▶ [Source material]:
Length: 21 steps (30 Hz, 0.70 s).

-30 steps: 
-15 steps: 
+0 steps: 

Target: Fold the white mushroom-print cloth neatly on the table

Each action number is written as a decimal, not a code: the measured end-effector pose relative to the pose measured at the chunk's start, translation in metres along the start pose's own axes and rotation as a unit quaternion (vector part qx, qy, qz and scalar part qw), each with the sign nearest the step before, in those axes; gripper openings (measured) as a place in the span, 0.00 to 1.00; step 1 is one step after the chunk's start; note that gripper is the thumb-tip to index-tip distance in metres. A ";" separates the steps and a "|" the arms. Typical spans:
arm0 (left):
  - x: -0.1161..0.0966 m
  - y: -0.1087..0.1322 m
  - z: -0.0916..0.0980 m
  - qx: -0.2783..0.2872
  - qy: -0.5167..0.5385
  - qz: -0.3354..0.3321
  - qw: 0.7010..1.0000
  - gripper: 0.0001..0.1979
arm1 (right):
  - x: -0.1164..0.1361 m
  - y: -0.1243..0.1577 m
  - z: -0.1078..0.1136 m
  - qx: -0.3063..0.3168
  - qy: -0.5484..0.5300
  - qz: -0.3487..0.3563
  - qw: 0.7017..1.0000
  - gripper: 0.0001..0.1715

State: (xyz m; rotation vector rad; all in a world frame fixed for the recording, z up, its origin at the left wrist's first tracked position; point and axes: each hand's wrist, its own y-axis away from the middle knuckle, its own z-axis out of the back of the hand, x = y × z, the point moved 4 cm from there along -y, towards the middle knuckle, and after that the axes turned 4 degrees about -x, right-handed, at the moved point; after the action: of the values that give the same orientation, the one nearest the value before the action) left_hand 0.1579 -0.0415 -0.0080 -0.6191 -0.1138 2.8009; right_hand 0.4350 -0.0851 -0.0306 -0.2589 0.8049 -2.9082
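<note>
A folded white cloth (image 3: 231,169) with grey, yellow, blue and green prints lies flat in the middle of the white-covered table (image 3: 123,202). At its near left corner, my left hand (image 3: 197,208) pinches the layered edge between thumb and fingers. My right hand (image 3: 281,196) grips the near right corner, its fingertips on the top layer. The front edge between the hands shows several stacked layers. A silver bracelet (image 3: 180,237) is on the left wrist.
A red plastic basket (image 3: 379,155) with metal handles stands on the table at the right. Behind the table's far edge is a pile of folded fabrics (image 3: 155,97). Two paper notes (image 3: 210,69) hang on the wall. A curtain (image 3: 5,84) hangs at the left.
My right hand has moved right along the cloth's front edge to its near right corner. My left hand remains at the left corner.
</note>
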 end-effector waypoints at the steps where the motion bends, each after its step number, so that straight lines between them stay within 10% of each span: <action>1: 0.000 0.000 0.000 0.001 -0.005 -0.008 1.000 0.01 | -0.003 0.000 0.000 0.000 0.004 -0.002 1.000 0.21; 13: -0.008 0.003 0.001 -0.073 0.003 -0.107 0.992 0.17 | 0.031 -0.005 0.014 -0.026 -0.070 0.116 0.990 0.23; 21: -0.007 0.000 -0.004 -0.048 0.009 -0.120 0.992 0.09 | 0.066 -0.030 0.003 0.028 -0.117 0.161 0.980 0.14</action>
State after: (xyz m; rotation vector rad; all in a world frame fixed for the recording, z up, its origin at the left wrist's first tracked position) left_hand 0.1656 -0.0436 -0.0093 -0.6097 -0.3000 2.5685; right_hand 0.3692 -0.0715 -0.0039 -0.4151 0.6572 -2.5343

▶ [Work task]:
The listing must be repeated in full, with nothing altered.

▶ [Solution to this problem]:
Length: 21 steps (30 Hz, 0.70 s).

-30 steps: 
-15 steps: 
+0 steps: 

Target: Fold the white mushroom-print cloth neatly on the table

Each action number is written as a decimal, not a code: the measured end-effector pose relative to the pose measured at the chunk's start, translation in metres along the start pose's own axes and rotation as a unit quaternion (vector part qx, qy, qz and scalar part qw), each with the sign nearest the step before, in those axes; gripper openings (measured) as a place in the span, 0.00 to 1.00; step 1 is one step after the chunk's start; note that gripper is the thumb-tip to index-tip distance in metres. A ";" separates the steps and a "|" the arms. Typical spans:
arm0 (left):
  - x: -0.1161..0.0966 m
  - y: -0.1087..0.1322 m
  - z: -0.0916..0.0980 m
  - qx: -0.2783..0.2872
  - qy: -0.5167..0.5385
  - qz: -0.3354..0.3321
  - qw: 0.7010..1.0000
  - gripper: 0.0001..0.1979
arm1 (right):
  - x: -0.1164..0.1361 m
  - y: -0.1243..0.1577 m
  - z: -0.1078..0.1136 m
  - qx: -0.3063..0.3168
  - qy: -0.5484..0.5300
  - qz: -0.3487..0.3563
  - qw: 0.7017..1.0000
  - gripper: 0.0001..0.1715

State: (xyz m; rotation vector rad; all in a world frame fixed for the recording, z up, its origin at the left wrist's first tracked position; point and axes: each hand's wrist, its own y-axis away from the middle knuckle, its own z-axis out of the back of the hand, x = y × z, the point moved 4 cm from there along -y, towards the middle knuckle, and after that the axes turned 4 degrees about -x, right-handed, at the moved point; after the action: of the values that give the same orientation, the one nearest the value before the action) left_hand 0.1579 -0.0415 -0.0080 -0.6191 -0.1138 2.8009; right_hand 0.4350 -0.0851 -0.0306 -0.2589 0.8049 -2.9082
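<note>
A folded white cloth (image 3: 231,169) with grey, yellow, blue and green prints lies flat in the middle of the white-covered table (image 3: 123,202). At its near left corner, my left hand (image 3: 197,208) pinches the layered edge between thumb and fingers. My right hand (image 3: 281,196) grips the near right corner, its fingertips on the top layer. The front edge between the hands shows several stacked layers. A silver bracelet (image 3: 180,237) is on the left wrist.
A red plastic basket (image 3: 379,155) with metal handles stands on the table at the right. Behind the table's far edge is a pile of folded fabrics (image 3: 155,97). Two paper notes (image 3: 210,69) hang on the wall. A curtain (image 3: 5,84) hangs at the left.
My right hand has moved right along the cloth's front edge to its near right corner. My left hand remains at the left corner.
</note>
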 end-effector waypoints at the steps where the motion bends, each after its step number, so that straight lines between them stay within 10% of each span: <action>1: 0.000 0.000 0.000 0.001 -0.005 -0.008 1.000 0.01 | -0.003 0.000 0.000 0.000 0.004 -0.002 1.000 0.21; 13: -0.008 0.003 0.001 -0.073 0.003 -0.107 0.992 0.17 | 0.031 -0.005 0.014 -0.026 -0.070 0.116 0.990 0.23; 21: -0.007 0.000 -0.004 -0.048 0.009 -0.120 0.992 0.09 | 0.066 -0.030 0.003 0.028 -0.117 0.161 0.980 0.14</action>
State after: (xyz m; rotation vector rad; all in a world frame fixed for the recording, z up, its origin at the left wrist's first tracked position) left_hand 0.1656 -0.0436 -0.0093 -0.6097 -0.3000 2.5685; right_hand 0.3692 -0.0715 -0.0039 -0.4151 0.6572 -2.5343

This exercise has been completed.